- Try it
For each line in the data below that holds "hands", return a copy.

- Dataset content
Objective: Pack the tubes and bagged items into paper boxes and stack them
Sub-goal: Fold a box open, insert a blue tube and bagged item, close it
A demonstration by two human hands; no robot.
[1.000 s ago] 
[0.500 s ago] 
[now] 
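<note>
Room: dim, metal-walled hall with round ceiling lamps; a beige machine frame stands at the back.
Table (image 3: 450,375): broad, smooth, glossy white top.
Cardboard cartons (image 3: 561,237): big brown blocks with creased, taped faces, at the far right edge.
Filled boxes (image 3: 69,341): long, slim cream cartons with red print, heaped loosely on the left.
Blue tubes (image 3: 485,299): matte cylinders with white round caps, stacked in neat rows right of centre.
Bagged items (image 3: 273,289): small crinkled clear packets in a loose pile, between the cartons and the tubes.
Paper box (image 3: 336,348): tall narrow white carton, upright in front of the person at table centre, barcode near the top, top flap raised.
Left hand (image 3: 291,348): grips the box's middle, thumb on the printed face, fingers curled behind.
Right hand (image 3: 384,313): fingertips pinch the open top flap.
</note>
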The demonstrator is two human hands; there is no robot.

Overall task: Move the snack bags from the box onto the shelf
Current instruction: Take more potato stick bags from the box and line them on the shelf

- Response area
A demonstration by two human hands; no robot.
The demonstrator is two human hands; there is no robot.

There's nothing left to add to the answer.